**SOURCE MATERIAL**
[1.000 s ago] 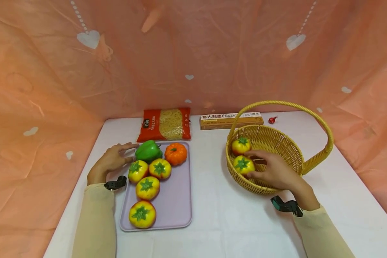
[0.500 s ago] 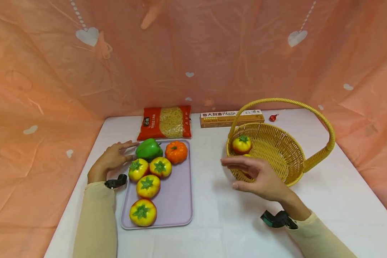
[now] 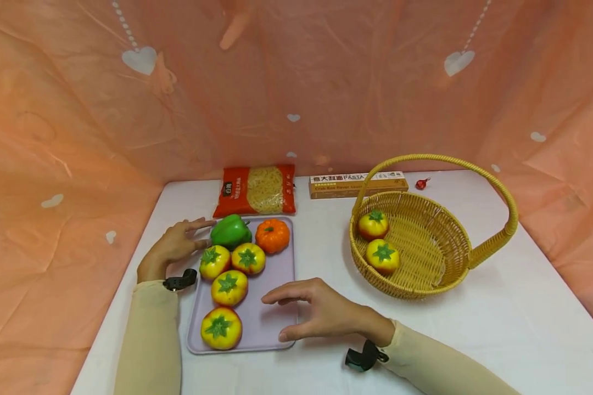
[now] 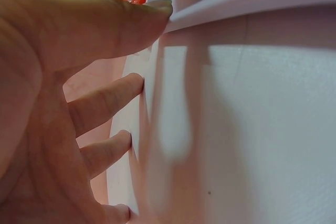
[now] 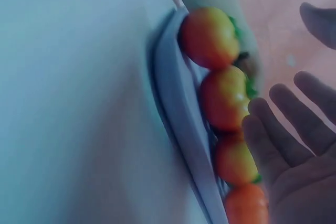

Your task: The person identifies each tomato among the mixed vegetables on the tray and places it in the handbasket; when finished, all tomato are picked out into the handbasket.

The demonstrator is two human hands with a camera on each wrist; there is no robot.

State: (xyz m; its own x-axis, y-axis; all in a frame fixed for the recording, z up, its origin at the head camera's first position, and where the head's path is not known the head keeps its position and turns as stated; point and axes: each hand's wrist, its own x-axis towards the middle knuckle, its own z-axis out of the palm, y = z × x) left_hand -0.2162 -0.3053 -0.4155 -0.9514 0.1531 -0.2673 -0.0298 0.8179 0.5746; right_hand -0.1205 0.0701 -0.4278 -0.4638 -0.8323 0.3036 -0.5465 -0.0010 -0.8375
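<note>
A lilac tray (image 3: 272, 274) carries several yellow-red persimmons (image 3: 221, 328) with green leafy tops, a green bell pepper (image 3: 231, 232) and a small orange pumpkin (image 3: 273, 236). My left hand (image 3: 173, 244) rests at the tray's left edge beside the pepper; in the left wrist view its thumb (image 4: 121, 30) lies at the tray's rim. Over the tray's right edge hovers my right hand (image 3: 321, 310), thumb and fingers spread apart with nothing between them. Its palm also shows in the right wrist view, beside a row of persimmons (image 5: 209, 38).
A wicker basket (image 3: 425, 247) with a tall arched handle stands at the right, holding two persimmons (image 3: 382, 256). Behind lie a red bag of pasta (image 3: 259, 190), a pasta box (image 3: 358, 185) and a small red wrapped item (image 3: 422, 184). A pink curtain hangs at the back.
My right hand has let go of a persimmon in the basket and moved left and nearer to me, over the tray's edge. The left hand has stayed in place.
</note>
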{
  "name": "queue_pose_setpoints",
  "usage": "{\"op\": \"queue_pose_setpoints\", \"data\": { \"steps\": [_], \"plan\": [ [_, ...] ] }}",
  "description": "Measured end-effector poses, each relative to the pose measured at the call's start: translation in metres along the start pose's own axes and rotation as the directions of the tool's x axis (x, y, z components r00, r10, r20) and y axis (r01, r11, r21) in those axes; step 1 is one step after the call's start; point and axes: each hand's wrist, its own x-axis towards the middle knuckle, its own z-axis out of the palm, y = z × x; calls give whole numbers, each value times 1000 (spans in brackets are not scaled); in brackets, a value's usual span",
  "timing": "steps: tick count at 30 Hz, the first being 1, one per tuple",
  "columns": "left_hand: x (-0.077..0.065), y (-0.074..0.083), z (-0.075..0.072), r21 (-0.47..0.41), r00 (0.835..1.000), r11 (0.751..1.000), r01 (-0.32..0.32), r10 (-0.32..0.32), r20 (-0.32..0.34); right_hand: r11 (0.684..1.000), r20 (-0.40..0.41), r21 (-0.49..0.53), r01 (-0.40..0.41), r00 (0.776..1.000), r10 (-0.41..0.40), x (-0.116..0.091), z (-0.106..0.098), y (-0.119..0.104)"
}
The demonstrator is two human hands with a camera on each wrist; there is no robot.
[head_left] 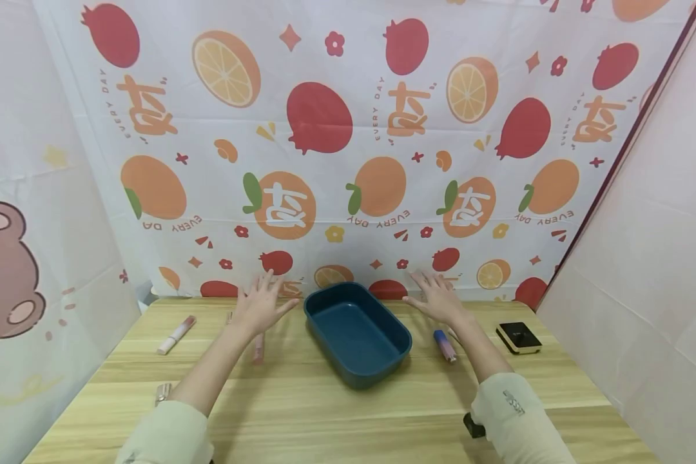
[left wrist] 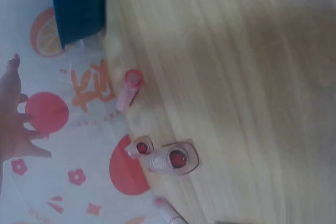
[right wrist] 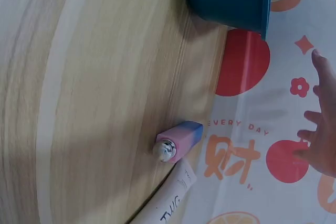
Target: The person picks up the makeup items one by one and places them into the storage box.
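A dark blue rectangular bin (head_left: pixel 356 374) stands on the table between the hands. To its left, my left hand (head_left: pixel 260 308) hovers with fingers spread, holding nothing. My right hand (head_left: pixel 437 300) is raised to the right of the bin, fingers also spread and touching nothing. Below the left hand lies a pink tube (left wrist: pixel 127 92), near two small clear bottles (left wrist: pixel 170 160) with red inside. Under the right hand are a blue-and-pink tube (right wrist: pixel 184 137) and a white lettered tube (right wrist: pixel 170 195); the right forearm partly hides the white one in the head view.
A pink-and-white lip gloss tube (head_left: pixel 176 335) lies at the far left. Beside the left forearm is a small silvery item (head_left: pixel 163 392). At the right sits a black, gold-edged compact (head_left: pixel 519 338). A fruit-printed curtain (head_left: pixel 336 193) hangs along the table's back edge.
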Motion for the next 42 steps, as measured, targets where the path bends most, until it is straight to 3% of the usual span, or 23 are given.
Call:
{"op": "queue_pose_setpoints", "data": {
  "steps": [7, 14, 23, 28, 42],
  "plan": [
    [-6, 23, 8, -7, 999, 999, -46, 46, 11, 986, 22, 150, 76, 997, -80, 2, 9, 2],
    [-14, 55, 18, -14, 994, 994, -112, 112, 19, 950, 50, 291, 114, 990, -134, 0, 25, 0],
    [-31, 95, 26, -45, 984, 992, -118, 123, 126, 925, 58, 360, 125, 986, -156, -4, 44, -9],
    [-39, 106, 34, -49, 980, 994, -95, 102, 169, 911, 61, 376, 169, 977, -207, -4, 56, -10],
    [-50, 115, 44, -85, 991, 996, -26, 36, 130, 895, 30, 391, 213, 969, -243, -3, 68, -16]
  ]
}}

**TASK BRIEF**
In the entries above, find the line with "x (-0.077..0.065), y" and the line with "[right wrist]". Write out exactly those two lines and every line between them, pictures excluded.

**SOLUTION**
  "columns": "left_hand: x (-0.077..0.065), y (-0.074..0.083), z (-0.075..0.072), r21 (-0.47..0.41), r00 (0.835..1.000), r11 (0.751..1.000), r01 (-0.32..0.32), r10 (-0.32..0.32), r20 (-0.32..0.34); right_hand: r11 (0.684..1.000), r20 (-0.40..0.41), r21 (-0.49..0.53), r01 (-0.40..0.41), r00 (0.776..1.000), r10 (-0.41..0.40), x (-0.116..0.091), z (-0.106..0.098), y (-0.119..0.104)"
}
The demonstrator is two human hands with a camera on each wrist; there is no robot.
[head_left] 
[left wrist] 
[right wrist] 

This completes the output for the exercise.